In traditional Economics, a rational agent is assumed to be able to think infinitely long before making every choice. In Attention Economics, an agent makes an infinite number of choices about how to allocate attention in every infinitesimal subsecond. We measure the value of each choice in dollars and cents.

In this dissertation, Attention Economics is an economics only of the present. To it, value only exists right now. In the present, Attention Economics evaluates one's opportunities for attention. In the present, Attention Economics defines our moment-to-moment stream of attention—the path of exploration we choose through life.

  | This is a deeply buddhist economics.  Forego material things.
  | Value the present moment.  (cartoon?)

Allow me to explain the details—what follows is a model of attention economics. Like with traditional economics, this is an idealized model of man that can be used to explain his behaviors.

The Attention Economic Model

In every moment of your life, a set of opportunities occur to you as possible. As you read this sentence, a related thought may occur in your mind as possible to attend to. As you finish this section, it may occur to you as possible to read the next section. If I toss a baseball to a pro outfielder, it will occur to him as possible to catch it.

The baseball player does not have to think hard about the ball to be aware that he can catch it. The opportunity just occurs to him, almost instantaneously, almost automatically, with fast thought, and very little mental effort. Daniel Kahneman would call this a System 1 result (which I will explain later). The action of reaching towards the ball with his opening gloved hand just occurs to him as a possibility.

                      /   opp. 1  - catch baseball
              __|__  /    opp. 2  - duck underneath baseball
             [ o__o] -    opp. 3  - continue scratching buttox
              \_==_| \    opp. 4  - ...
                |     \   opp. 5  - ...
                 -E
             Baseball     Attention
             Player       Opportunities

This video illustrates the idea:

(The video was staged in an advertising production by Gillette.)

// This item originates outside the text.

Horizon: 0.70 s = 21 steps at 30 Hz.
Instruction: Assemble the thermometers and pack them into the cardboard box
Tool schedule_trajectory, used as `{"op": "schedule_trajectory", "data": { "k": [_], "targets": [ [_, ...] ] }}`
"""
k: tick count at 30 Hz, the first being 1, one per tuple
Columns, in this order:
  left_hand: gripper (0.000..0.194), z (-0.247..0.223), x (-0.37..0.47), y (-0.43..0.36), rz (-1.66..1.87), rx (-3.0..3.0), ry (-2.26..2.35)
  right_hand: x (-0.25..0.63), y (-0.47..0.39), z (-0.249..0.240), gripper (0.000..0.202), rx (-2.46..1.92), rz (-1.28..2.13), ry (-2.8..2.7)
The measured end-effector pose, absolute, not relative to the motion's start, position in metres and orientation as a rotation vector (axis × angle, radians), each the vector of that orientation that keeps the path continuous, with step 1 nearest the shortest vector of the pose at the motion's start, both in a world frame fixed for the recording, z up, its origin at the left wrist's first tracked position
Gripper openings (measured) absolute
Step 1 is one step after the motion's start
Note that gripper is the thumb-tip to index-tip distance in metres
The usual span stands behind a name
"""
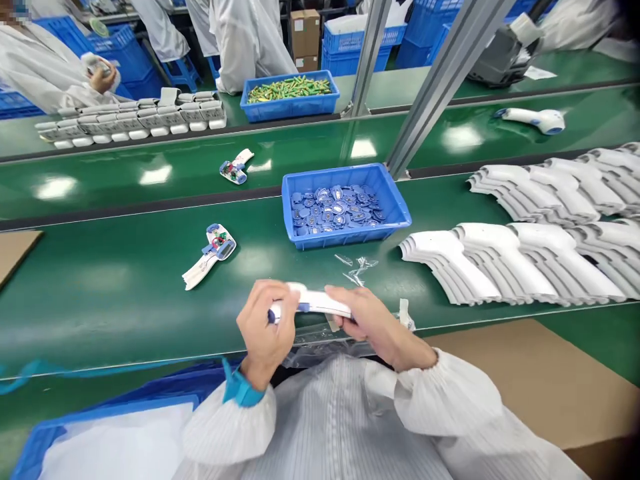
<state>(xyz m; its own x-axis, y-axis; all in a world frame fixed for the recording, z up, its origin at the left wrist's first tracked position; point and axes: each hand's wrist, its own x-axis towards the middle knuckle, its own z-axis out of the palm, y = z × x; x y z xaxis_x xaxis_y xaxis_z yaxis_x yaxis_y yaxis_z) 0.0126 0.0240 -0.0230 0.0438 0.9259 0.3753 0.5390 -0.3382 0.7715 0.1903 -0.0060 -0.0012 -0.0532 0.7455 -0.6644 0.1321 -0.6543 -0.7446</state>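
Above the near bench edge, a white thermometer gun (324, 303) with blue parts lies sideways between my two hands. My left hand (267, 323) is closed around its head end, and a blue tip pokes out under the fingers. Farther right, my right hand (367, 317) grips the handle end between thumb and fingers. To the left on the bench, an opened thermometer half (216, 250) shows its circuit board and wires. Small clear plastic pieces (357, 270) are scattered just beyond my hands.
A blue bin (345, 241) of small blue parts stands ahead. Stacked white shell halves (520, 257) fill the right side. On the far belt are another opened unit (236, 167) and a white thermometer (535, 120). A metal post (435, 87) rises behind the bin. Co-workers sit beyond.
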Motion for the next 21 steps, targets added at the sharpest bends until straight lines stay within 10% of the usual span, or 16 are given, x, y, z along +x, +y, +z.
{"op": "schedule_trajectory", "data": {
  "k": [6, 11, 21],
  "targets": [
    [0.052, -0.038, 0.032, 0.051, 1.155, 1.569, 1.756, 0.166, -0.017, -0.005, 0.026, -1.738, 1.168, -1.865],
    [0.052, -0.036, 0.040, 0.069, 1.119, 1.671, 1.833, 0.152, -0.021, -0.017, 0.037, -1.823, 0.809, -2.095],
    [0.027, -0.023, 0.004, 0.053, 0.852, 1.458, 0.991, 0.204, -0.014, -0.013, 0.034, -1.668, 1.309, -1.632]
  ]
}}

Each of these possibilities occur with a degree of appealingness or unappealingness to the player. He finds catching balls, for instance, intrinsically attractive, especially when doing so protects a cute girl from injury. He does not have to think deeply about how much he wants to catch the ball vs. duck under it; the appealingness just occurs to him, as a mostly-automatic function of his mind, in the same way that the possibilities themselves occur. Almost instantly, as soon as he is aware of a ball being thrown his direction, his mind's processing makes him aware of opportunities to attend to the ball, and the appealingness of the opportunities.

Thus, in every present moment, opportunities for attention occur to us with an inherent degree of appealingness. We have a word for this degree of appealingness—we call it the utility of the attention opportunity, or attention utility for short. We define attention utility as the degree to which a person prefers to attend to a present opportunity for attention.

  | Possible alt definition: relative to the present alternatives
                      /   Utility(catch)     = .7  <-- Best
              __|__  /    Utility(duck)      = .5
             [ o__o] -    Utility(scratch)   = .4
              \_==_| \    Utility(...)       = .2
                |     \   Utility(...)       = .4
                 -E
             Baseball     Attention          Attention
             Player       Opportunities      Utilities

The baseball player chooses to attend to the opportunity with the most attention utility.

Moment-by-moment, sets of opportunities occur to us, with fast, almost automatic cranial processing. We choose amongst them; we are choosing our stream of attention. Attention utility is an opportunity's appealingness, as computed with fast (System 1) thought, in the present, at the moment of action.

(Note that this is just a model. I am not claiming these constructs exist in any physical sense, even though they have analogs in neural models. And I will give more detail on this model in Chapter 2.)

  | An attention opportunity's /utility/, also occurs to us quickly,
  | almost automatically.  In every moment of your life, a set of very
  | fast, almost automatic processes in your mind are helping to
  | choose every possibility that you attend to.  Our stream of
  | attention is chosen with fast thought.

Measuring Attention Utility

There is something special about this definition of attention utility: it is something we can measure. If we measure it, we can shed light onto the invisible attention economy of life.

  | If we use these definitions, we can actually measure the utilities
  | of attending to things.  The streams of values that people use,
  | moment-by-moment, to decide how to be.

Here is how we might measure attention utility. Imagine we strike a deal with the baseball player, and now he knows that every ball he catches will earn him an extra $3. This will increase the appealingness of catching balls in general. And when he sees a particular ball, the utility of catching it will be greater than it would have been without the $3:

                      /   Utility(catch + $3) = .8
              __|__  /    Utility(duck)       = .5
             [ o__o] -    Utility(scratch)    = .4
              \_==_| \    Utility(...)        = .2
                |     \   Utility(...)        = .4
                 -E
             Baseball     Attention          Attention
             Player       Opportunities      Utilities

Money attracts our attention. We can use this fact to measure the attention utility of tasks. Perhaps we instead pay the baseball player $20 per minute to scratch his buttox:

                      /   Utility(catch)         = .7
              __|__  /    Utility(duck)          = .5
             [ o__o] -    Utility(scratch + $20) = .8  <- New best
              \_==_| \    Utility(...)           = .2
                |     \   Utility(...)           = .4
                 -E
             Baseball     Attention              Attention
             Player       Opportunities          Utilities

With enough money, we can change the player's observable behavior—we make him scratch his buttox even when a ball is thrown to him. And if we can identify the exact amount necessary to change his behavior, we can quantify the utility difference between scratching his buttox and catching the ball.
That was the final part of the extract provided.